■ Work to be completed:
Show each line in the listing below that contains the word "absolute".

■ Data segment:
------------------------------------------------

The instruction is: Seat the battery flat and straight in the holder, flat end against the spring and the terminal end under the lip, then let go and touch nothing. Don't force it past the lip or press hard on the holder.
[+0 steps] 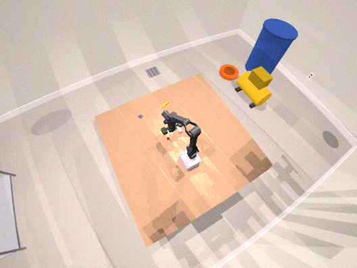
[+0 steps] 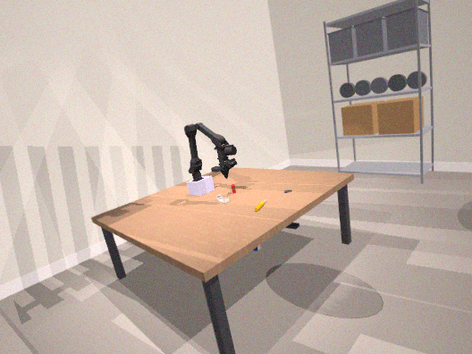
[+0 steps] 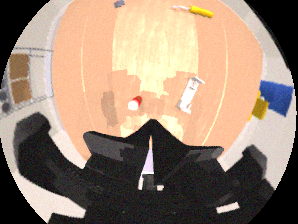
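Note:
The battery point(image 1: 168, 138) point(image 2: 233, 189) point(image 3: 136, 101) is a small red cylinder standing upright on the table; a pale end faces up in the wrist view. The white holder point(image 1: 180, 130) point(image 2: 221, 199) point(image 3: 189, 95) lies on the table a short way from the battery and looks empty. In the wrist view it is right of the battery, slightly slanted. My gripper point(image 2: 225, 176) point(image 3: 152, 121) is shut with nothing between its fingertips. It points down above the table, near the battery but apart from it and from the holder. Fine details of the holder's spring and lip are too small to tell.
A yellow-handled screwdriver point(image 1: 165, 104) point(image 2: 259, 206) point(image 3: 201, 11) and a small dark grey piece point(image 1: 140, 116) point(image 2: 288, 191) point(image 3: 119, 4) lie on the wooden table point(image 1: 128, 189) point(image 2: 188, 241), farther from the arm's white base point(image 1: 190, 161) point(image 2: 200, 185).

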`<state>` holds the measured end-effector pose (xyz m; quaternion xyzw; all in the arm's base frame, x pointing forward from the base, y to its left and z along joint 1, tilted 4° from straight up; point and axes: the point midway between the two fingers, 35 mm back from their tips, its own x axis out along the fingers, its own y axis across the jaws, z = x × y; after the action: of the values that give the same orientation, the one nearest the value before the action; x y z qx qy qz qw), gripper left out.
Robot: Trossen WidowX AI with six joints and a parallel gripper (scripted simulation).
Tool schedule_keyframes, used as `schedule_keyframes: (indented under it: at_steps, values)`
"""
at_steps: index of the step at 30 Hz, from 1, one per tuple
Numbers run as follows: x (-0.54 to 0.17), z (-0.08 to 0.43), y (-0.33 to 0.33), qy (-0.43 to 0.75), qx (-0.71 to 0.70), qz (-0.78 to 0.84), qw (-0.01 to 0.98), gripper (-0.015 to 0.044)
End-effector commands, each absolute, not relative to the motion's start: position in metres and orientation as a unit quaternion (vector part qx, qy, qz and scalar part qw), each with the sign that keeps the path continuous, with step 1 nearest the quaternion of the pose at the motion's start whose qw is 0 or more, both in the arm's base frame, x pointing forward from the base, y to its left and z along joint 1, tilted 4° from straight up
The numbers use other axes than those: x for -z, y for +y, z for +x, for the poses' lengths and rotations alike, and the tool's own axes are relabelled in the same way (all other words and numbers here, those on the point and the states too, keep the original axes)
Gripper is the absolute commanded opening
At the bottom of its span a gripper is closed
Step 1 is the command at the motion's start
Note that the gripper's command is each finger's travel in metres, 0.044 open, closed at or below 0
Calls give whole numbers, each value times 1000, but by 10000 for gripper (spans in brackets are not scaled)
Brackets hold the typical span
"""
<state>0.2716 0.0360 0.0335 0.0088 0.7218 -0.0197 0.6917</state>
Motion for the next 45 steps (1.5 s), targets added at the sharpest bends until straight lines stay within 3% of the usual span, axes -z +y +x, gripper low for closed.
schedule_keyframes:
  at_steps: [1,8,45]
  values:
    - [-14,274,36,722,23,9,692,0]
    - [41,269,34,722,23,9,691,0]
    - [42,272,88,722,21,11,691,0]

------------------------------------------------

■ Problem solution:
End-effector commands, each absolute, not relative to the motion's start: position in metres and orientation as a unit quaternion (vector part qx, qy, qz and scalar part qw), each with the sign that keeps the path continuous, with step 1 nearest the quaternion of the pose at the motion's start whose qw is 0 or more, both in the arm's base frame, x pointing forward from the base, y to its left and z along joint 1, tilted 4° from straight up
Gripper is the absolute commanded opening

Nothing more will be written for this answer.